▶ _Exercise goal_
If a line below contains "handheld", count it. Report the final total and nothing more.

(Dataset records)
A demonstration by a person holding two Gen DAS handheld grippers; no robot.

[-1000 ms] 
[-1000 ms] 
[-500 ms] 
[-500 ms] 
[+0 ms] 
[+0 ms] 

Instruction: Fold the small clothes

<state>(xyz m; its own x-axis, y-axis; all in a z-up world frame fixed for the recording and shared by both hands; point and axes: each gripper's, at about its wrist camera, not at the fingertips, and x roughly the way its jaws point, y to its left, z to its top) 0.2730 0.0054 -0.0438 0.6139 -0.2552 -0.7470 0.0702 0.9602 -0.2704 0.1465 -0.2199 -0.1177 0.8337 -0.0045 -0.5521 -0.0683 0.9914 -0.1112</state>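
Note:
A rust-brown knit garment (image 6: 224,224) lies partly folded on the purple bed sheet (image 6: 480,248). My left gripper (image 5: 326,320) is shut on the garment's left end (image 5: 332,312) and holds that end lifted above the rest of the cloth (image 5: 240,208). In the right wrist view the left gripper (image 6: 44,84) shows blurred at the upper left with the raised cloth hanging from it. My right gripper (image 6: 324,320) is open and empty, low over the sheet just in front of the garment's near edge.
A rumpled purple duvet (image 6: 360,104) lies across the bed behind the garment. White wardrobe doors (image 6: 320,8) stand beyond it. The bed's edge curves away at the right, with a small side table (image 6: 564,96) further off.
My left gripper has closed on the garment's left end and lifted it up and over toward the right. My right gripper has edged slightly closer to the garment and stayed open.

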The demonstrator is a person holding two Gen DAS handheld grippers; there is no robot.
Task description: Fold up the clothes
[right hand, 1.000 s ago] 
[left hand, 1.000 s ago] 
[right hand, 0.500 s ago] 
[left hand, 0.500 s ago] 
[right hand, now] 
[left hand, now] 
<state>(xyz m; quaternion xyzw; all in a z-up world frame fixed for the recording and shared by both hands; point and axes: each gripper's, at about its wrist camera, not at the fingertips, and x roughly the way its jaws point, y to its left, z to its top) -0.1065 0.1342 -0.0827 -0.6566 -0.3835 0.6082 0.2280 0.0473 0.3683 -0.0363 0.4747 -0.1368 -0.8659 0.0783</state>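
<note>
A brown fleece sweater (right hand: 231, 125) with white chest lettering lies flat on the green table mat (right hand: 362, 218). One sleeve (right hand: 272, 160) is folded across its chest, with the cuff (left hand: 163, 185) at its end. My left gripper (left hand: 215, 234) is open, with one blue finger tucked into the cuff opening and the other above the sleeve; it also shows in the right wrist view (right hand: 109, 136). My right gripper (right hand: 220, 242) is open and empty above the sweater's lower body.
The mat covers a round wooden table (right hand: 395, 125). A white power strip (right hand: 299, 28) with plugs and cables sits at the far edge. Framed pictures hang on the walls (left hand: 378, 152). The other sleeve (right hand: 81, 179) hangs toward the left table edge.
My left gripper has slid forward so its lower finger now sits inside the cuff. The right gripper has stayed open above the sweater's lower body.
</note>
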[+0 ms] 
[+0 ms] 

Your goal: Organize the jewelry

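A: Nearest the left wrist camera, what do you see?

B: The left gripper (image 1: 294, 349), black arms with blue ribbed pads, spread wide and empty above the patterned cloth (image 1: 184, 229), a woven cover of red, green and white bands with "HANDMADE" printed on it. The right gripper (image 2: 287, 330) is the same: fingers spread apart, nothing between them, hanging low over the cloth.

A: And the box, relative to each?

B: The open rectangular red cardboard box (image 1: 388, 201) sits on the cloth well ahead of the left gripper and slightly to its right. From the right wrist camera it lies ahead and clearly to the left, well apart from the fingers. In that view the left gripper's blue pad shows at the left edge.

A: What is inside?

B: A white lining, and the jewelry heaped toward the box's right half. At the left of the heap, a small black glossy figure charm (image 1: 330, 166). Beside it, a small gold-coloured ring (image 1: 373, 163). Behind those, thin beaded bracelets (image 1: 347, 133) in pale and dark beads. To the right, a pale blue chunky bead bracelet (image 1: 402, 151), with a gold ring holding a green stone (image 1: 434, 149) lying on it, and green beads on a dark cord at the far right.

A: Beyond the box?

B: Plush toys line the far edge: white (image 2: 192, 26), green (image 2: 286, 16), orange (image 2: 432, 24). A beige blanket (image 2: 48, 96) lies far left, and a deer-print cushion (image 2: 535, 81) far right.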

▶ _Task solution_
2